ちょっと狭いかなとは思うけど、ベットはモフモフ、ソファーはフカフカ、テレビまであってしかも最新の薄型液晶!
しかも大画面!
これ本当に一人用なの!?
まだ物を置けるスペースまであるし、本当に贅沢だよこれ。
教員でこれなら生徒はどれだけ凄いのよ…
つい歳を忘れてはしゃぎたくなるけどここは我慢、隣は何度も自分に言い聞かせるけど、あの千冬さんだ。
ここの壁は多分厚いだろうけど、それでも騒いだら聞こえかもしれない以上騒いだら大変だ。

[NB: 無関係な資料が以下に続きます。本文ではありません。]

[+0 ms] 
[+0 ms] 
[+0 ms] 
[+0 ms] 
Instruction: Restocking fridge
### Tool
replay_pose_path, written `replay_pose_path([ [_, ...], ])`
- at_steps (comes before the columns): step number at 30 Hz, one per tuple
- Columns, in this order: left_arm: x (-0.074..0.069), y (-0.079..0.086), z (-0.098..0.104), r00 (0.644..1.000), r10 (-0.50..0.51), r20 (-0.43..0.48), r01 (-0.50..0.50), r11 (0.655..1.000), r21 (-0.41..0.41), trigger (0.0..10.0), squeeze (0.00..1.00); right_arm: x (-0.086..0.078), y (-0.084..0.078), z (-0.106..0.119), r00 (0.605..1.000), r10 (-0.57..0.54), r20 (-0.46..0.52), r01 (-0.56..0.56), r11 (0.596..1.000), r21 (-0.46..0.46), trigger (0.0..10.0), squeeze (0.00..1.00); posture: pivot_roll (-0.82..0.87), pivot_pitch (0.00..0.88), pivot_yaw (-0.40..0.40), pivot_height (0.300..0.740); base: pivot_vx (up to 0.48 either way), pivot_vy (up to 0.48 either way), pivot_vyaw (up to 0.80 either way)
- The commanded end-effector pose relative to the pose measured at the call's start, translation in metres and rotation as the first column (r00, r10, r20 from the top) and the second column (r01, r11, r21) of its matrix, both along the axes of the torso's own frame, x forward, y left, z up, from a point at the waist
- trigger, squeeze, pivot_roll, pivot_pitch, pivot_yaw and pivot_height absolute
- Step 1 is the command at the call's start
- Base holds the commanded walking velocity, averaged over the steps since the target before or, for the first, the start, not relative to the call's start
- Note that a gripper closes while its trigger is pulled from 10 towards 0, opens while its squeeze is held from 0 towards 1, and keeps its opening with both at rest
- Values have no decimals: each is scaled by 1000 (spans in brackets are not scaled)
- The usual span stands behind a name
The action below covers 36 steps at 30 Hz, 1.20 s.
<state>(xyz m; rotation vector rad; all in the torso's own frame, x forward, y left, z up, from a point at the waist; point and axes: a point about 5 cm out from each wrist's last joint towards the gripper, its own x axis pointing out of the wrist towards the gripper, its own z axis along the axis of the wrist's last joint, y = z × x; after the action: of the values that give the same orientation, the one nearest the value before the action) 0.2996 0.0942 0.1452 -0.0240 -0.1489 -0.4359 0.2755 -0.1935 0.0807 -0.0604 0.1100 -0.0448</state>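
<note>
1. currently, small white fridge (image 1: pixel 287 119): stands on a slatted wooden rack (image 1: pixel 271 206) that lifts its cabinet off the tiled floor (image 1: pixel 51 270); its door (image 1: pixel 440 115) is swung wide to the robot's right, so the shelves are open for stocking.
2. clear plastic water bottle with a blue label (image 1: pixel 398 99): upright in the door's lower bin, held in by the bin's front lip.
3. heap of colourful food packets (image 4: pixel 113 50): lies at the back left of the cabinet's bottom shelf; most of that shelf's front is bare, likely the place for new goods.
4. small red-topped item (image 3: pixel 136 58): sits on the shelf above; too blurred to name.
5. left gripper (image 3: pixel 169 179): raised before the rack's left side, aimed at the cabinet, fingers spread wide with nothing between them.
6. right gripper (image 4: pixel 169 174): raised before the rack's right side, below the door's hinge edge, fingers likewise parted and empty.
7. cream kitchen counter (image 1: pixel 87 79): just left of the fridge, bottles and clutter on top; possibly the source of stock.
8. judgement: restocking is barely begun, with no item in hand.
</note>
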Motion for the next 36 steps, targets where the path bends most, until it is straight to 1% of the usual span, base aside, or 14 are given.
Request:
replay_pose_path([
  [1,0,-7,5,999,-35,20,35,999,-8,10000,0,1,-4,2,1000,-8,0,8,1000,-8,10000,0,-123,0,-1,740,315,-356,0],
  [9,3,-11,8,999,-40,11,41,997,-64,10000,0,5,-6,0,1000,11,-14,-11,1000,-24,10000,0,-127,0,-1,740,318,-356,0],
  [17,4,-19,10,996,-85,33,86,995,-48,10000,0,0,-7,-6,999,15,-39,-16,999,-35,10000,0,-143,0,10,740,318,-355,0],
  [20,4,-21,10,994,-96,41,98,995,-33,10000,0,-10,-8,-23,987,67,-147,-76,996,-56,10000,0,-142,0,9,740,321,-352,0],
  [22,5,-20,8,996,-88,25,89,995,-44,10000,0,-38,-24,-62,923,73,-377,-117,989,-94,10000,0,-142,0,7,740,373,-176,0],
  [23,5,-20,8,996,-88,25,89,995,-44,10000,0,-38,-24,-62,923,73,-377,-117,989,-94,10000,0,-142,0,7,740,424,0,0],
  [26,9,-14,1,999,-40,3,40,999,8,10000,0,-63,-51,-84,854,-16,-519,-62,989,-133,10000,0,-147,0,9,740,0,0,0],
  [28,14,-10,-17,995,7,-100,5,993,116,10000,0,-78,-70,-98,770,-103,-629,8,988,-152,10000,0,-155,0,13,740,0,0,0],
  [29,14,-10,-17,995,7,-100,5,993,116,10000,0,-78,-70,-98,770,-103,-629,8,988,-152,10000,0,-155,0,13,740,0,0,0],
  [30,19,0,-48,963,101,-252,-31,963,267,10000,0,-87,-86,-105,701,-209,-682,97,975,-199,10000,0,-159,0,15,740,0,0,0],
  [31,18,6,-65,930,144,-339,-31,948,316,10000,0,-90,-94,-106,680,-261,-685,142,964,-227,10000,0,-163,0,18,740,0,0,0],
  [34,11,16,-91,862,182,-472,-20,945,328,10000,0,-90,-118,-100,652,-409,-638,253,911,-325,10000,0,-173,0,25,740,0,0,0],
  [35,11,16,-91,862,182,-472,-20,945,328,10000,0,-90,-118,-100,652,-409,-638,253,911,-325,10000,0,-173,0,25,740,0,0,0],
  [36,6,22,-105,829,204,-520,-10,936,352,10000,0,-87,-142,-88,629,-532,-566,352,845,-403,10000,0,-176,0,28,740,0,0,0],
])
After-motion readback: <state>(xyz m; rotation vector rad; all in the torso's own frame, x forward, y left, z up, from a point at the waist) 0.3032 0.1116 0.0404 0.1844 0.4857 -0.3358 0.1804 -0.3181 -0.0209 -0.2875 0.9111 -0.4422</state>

「ふにぁ〜…部屋だけだったらアナグラより天国だよここ〜」
だとしても、わかっていても、腑抜けたことを言いながら、人をダメにしそうなくらいモッフモフのベットに転がりながら呟く私氏。
あ〜、これは本当にダメになるぅ〜。
疲れた体を包み込むように、モフモフがわたしを包み込んで…ハッ!?
「あっぶな!!あと少しで寝ちゃうところだった!!仕事残ってるのに!」
そう、私にはまだ次の授業の為の資料まとめがあるんだ!
寝るわけにはいかない!
カッと目を開き、今日貰った教員教務用パソコンを開き、急ピッチで纏めていく。
多分、どれだけ綺麗にまとめても誰も聞いてくれないだろけど、それとこれは別に。
やるとやらないとでは大違い。
自分の復習にもなるし、こういうのは大事だたと思うんだ。
「…そういえば授業で思い出したけど、セシリア”オルコット”さんの”オルコット”。どっかで聞いたことがあるような…」
不意に思い出す。
そう、授業を一夏くんと一緒にまともに聞いてくれた彼女。
彼女の苗字に何故か私は即見感があったんだ。
結局、それが気になって資料まとめが逆に止まってしまった。
こういう時どうすればいいか、私は知っている。
横道にそれちゃえばいいんだYO!
「思ったら実行!パート2~!!」
そう変なテンションで名簿帳を引っ張りだし、彼女の経歴を調べることにした。
「え〜と…『セシリア・オルコット 、年齢15歳、両親は10歳の時に死別、母親は有名貴族出で、財産は天をつくほど』かぁ〜」
死別というのに目を引いたけど、彼女が10歳の時、つまり5年前、何かあったっけ?
私が14歳の時だよね…イギリス、5年前…
「あっ!?」
唐突に思い出す。
そういえば
思い出した内容を忘れる前に名簿帳を続けて読んでいく。
「『父の生まれは平凡な一般の家ではあったが、優れた旧型神機使いであった』…旧型神機使い!!」
そのワードで、私の中でピースが繋がったのであった。
そうか、そういうことか!
オルコット、旧型神機使い、5年前、イギリス!!
だとすると…
「オルコットさん…君って……」
そこから先の言葉は、私には紡ぐことが出来なかった。
でも知ってしまった以上、本人の口から聞くべきこともあるとも思った。
間違った情報もあるのかもしれないから。
でも、試合前に聞くことじゃないねこれは…
聞くとしたら…試合後。
そう、意思を固めた私は、来たる試合への思いが、別の意味で負けられなくなるのだった。
「…………あ、まとめ終わって無い!!」
でもかっこよく締まらないのが私だったり。